JPMorgan upgrades Teradyne to Buy after 20% selloff, shares jump
Investing.com -- Shares in Teradyne jumped more than 6% in premarket trading Thursday after the stock received an upgrade at JPMorgan, with the bank’s analysts flagging an attractive entry point following a nearly 20% post-earnings selloff.
“We are upgrading shares of Teradyne to Overweight following the ~20% postearnings pullback in the stock, with the lumpiness in customer purchasing of test equipment driving limited changes to the long-term drivers and secular catalysts,” analyst Samik Chatterjee said.
The bank maintained its December 2026 price target of $400, implying about 31% upside from Wednesday’s close of $306.33.
The upgrade rests on four drivers: growing demand for merchant GPU testing, proliferation of custom AI chips developed by hyperscalers and so-called Neoclouds, a rising memory test opportunity tied to HBM complexity and new fab buildouts, and an emerging silicon photonics and co-packaged optics testing business.
Chatterjee sees the revenue opportunity from merchant GPU dual-sourcing alone reaching approximately $1.2 billion by 2028, up from around $50 million guided for 2026, as Teradyne builds share from low-single digits toward 30% over a three-year horizon.
The analyst described the memory segment as "the most underappreciated near-term upside vector," pointing to greenfield fab deployments from Samsung, SK Hynix, and Micron as a source of capacity-driven demand not yet reflected in consensus estimates. JPMorgan forecasts memory test revenue of $1.1 billion by 2028.
The bank also raised its 2026 adjusted EPS estimate to $7.00 from $6.65, and lifted its 2027 estimate to $9.80 from $9.50. It projects earnings growth of roughly 40% in both 2027 and 2028, following approximately 80% growth in 2026.

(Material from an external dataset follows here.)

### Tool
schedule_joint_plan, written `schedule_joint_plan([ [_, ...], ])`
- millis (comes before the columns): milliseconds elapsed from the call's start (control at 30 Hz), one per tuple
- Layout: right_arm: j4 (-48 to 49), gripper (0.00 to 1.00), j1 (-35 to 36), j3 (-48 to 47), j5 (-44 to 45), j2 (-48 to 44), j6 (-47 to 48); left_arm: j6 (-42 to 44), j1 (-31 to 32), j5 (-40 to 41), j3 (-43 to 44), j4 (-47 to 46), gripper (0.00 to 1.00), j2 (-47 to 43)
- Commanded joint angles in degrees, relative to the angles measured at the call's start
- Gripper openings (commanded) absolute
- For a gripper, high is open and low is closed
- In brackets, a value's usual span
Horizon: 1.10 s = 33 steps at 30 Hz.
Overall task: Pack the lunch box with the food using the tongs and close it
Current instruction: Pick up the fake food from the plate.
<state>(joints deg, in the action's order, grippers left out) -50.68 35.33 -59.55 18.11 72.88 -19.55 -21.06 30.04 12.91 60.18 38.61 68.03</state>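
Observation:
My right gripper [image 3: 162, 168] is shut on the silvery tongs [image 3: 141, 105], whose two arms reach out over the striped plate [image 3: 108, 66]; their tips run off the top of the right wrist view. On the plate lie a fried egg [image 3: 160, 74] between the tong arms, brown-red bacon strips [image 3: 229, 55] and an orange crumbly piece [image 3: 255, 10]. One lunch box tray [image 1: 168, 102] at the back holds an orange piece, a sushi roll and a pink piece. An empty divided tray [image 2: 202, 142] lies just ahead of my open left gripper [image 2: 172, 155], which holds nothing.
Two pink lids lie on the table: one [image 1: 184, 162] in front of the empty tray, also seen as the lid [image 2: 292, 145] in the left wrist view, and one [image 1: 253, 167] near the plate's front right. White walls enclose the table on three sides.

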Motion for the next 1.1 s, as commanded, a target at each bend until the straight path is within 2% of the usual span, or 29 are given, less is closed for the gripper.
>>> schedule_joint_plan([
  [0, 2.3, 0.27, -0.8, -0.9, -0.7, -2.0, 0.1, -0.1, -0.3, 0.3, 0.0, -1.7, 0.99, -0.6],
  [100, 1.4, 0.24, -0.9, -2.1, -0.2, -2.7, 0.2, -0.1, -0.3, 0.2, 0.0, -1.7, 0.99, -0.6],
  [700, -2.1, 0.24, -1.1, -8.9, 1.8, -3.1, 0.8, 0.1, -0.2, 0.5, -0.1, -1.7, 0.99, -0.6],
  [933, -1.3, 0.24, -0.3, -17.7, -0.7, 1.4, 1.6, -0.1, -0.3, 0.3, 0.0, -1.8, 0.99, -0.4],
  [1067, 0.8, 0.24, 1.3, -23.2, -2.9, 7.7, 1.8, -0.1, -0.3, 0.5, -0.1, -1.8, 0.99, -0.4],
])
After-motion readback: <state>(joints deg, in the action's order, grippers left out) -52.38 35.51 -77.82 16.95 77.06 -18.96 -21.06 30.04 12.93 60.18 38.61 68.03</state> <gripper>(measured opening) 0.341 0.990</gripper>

Execution risks remain, including the possibility that Teradyne falls short of its $6 billion revenue target even if the broader ATE test market reaches $12 billion in 2027, due to uncertainty around merchant GPU market share.
However, Chatterjee believes the upside to the shares “will stem from reaching the $6bn revenue target in relatively short order beyond 2027 with lower than 25% share in the merchant GPU test market on account of upsides in other parts of ATE TAM.”
JPMorgan’s updated forecasts point to earnings growth of 40% in both 2027 and 2028, following 80% growth in 2026, which Chatterjee said justifies a valuation multiple of 35x to 40x, reflecting the strong earnings outlook alongside the acknowledged lumpiness and limited near-term visibility of the business.